Previous 1 2 Next 17 Replies Latest reply: Mar 9, 2007 3:52 PM by DaddyPaycheck
Wes Plate Level 4 Level 4 (2,845 points)
We added an Xserve before the end of the year (2006), and we added an Xserve RAID to it just this last week.

During the period before the RAID was installed, the Xserve was used lightly as a file server, mostly just enough for me to move some files around the office and start to get to know OS X Server.

With the RAID attached we've started to try using the system as we intend, which is to have a large common file repository where common files can be shared out to the several clients on the GigE network.

So far the results have been disappointing, the Xserve has shut down and reboot itself a few times during periods of active use. I searched this forum and found a suggestion to run memtest and I have that tool running right now on the server. The system has 2GB of RAM installed.

Is RAM a good place to start with crashes that seem to be related to network load? How else can I troubleshoot?

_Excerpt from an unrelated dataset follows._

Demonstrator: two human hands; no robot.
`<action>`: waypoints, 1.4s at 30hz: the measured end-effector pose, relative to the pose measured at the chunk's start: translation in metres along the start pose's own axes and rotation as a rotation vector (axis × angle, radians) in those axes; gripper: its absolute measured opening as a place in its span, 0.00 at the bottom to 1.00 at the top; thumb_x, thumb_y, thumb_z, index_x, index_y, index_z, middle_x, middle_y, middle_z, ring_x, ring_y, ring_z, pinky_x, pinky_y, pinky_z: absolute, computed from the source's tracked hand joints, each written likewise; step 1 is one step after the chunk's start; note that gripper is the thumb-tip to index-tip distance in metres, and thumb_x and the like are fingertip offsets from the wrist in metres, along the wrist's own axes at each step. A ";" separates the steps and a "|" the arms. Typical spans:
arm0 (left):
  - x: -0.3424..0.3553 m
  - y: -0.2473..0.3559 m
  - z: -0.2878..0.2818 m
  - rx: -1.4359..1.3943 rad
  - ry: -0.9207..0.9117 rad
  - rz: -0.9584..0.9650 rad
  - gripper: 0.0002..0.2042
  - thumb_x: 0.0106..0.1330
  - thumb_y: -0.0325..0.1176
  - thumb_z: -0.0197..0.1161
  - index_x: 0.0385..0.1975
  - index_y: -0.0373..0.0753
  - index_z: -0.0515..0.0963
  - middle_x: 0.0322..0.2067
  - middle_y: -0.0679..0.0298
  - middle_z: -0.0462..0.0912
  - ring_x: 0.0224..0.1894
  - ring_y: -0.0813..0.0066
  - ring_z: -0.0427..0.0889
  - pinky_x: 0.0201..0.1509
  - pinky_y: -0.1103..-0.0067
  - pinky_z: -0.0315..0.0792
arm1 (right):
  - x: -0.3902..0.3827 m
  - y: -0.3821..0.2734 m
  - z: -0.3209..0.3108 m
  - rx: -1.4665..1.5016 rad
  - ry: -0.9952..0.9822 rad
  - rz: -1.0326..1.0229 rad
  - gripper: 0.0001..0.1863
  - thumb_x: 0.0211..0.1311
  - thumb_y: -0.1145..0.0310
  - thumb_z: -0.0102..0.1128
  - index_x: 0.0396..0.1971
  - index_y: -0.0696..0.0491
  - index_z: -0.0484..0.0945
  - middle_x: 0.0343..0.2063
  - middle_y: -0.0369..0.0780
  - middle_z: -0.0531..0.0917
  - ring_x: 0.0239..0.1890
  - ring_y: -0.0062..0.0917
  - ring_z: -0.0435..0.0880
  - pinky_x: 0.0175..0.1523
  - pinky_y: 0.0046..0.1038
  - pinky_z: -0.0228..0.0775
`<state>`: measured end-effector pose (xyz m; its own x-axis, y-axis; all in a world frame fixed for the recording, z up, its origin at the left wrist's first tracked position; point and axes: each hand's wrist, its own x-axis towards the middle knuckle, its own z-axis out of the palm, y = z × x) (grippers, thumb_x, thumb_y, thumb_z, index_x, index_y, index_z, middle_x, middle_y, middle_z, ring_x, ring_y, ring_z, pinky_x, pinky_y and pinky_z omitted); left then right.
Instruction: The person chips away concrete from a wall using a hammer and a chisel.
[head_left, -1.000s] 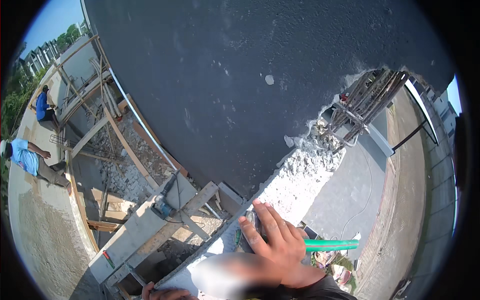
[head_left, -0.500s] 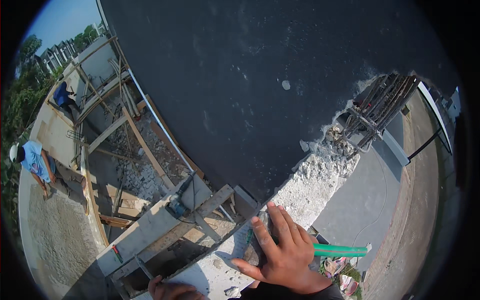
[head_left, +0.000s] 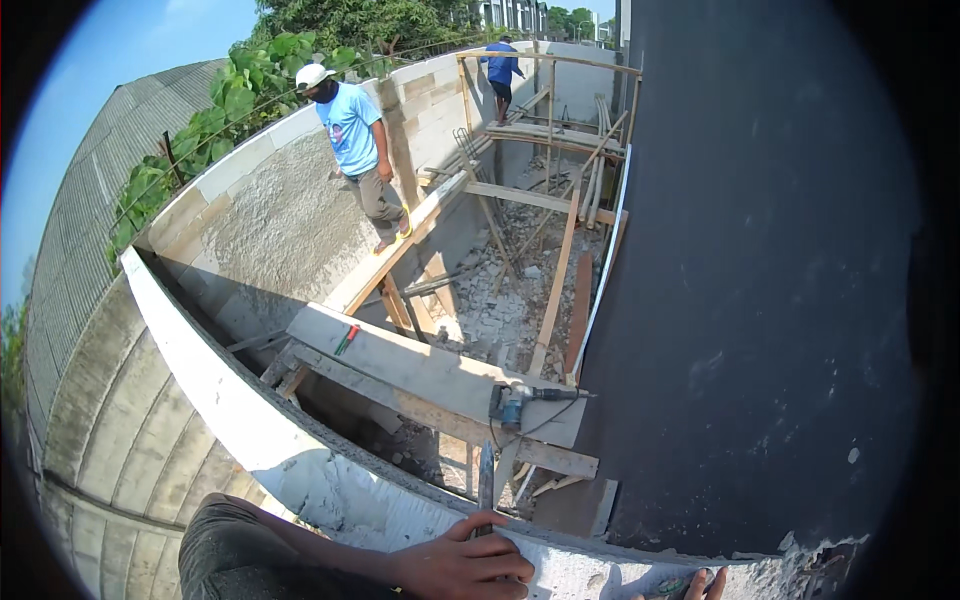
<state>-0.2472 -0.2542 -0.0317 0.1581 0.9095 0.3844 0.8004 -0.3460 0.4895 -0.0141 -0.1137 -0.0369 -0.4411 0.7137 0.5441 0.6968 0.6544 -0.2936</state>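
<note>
My left hand is closed around a pointed metal chisel, which stands tip up above the white wall top. The left forearm, in a dark grey sleeve, comes in from the lower left and crosses the wall. At the bottom edge, the fingertips of my right hand show, stretched and apart. They rest by a dark, worn hammer head on the wall top. The rest of that hand and the hammer's handle are out of view.
A blue power drill with a cable and a red-green tool lie on a plank platform beyond the wall. Below is a rubble-strewn pit. Two people stand on scaffold boards. A dark wall rises at right.
The view has swung left and up. My left hand now shows with the chisel upright. My right hand, earlier spread over the green-handled hammer, is mostly below the edge. The nearer person has straightened up.
</note>
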 end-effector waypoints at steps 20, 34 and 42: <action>0.003 0.000 0.000 -0.010 0.049 0.001 0.13 0.46 0.38 0.63 0.34 0.46 0.78 0.42 0.69 0.77 0.46 0.69 0.75 0.62 0.54 0.60 | 0.012 -0.004 -0.016 -0.148 0.007 -0.119 0.39 0.54 0.51 0.68 0.62 0.60 0.69 0.54 0.59 0.73 0.56 0.56 0.73 0.59 0.56 0.67; 0.000 -0.005 0.003 -0.031 0.117 0.036 0.07 0.64 0.37 0.60 0.35 0.43 0.76 0.46 0.65 0.76 0.47 0.71 0.75 0.66 0.53 0.59 | -0.001 0.000 -0.006 -0.058 0.037 -0.041 0.35 0.57 0.54 0.63 0.61 0.61 0.69 0.55 0.61 0.71 0.56 0.56 0.73 0.58 0.53 0.68; 0.000 -0.002 0.005 -0.043 0.134 0.041 0.06 0.65 0.36 0.59 0.36 0.42 0.76 0.46 0.65 0.76 0.48 0.71 0.75 0.67 0.52 0.58 | 0.001 0.001 -0.007 -0.050 0.035 -0.058 0.35 0.57 0.55 0.62 0.61 0.60 0.69 0.55 0.61 0.71 0.56 0.57 0.73 0.59 0.53 0.68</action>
<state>-0.2462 -0.2524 -0.0371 0.1094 0.8565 0.5045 0.7688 -0.3946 0.5032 -0.0099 -0.1142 -0.0310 -0.4623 0.6649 0.5867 0.6981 0.6809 -0.2215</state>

I've not yet called Apple, I hoped to get more info before standing on line in the phone queue.

MacBook Pro, Dual Core 2.16, Mac OS X (10.4.8), Keyboard protected with leather
  • Roger Smith3 Level 6 Level 6 (13,475 points)
    If the machine is panic'ing and rebooting, what does /Library/Logs/panic.log say?

    Roger
  • Wes Plate Level 4 Level 4 (2,845 points)
    I don't know if it is panicking and rebooting, I just have noticed the rebooting. But anyway there is no panic.log file in /Library/Logs/

    I ran memtest twice, once with 3 iterations and once with 5, and both times it completed without problems.
  • DaddyPaycheck Level 6 Level 6 (16,035 points)
    Wes Plate-

    Something wrong there. My gut says hardware. When it shuts down is it graceful or pow and off?

    Did you enable any other services when you attached the RAID? Are you doing anything radically different.

    Odd that nothing is in the panic log. Do you have redundant power supplies? One of those heading south and no backup PS could cause an immediate shutdown.

    Memtest is good for rooting out errors, but you should run it at east 10 times or so just to be sure.

    Luck-

    -DaddyPaycheck
  • Wes Plate Level 4 Level 4 (2,845 points)
    Wes Plate-

    Something wrong there. My gut says hardware. When it
    shuts down is it graceful or pow and off?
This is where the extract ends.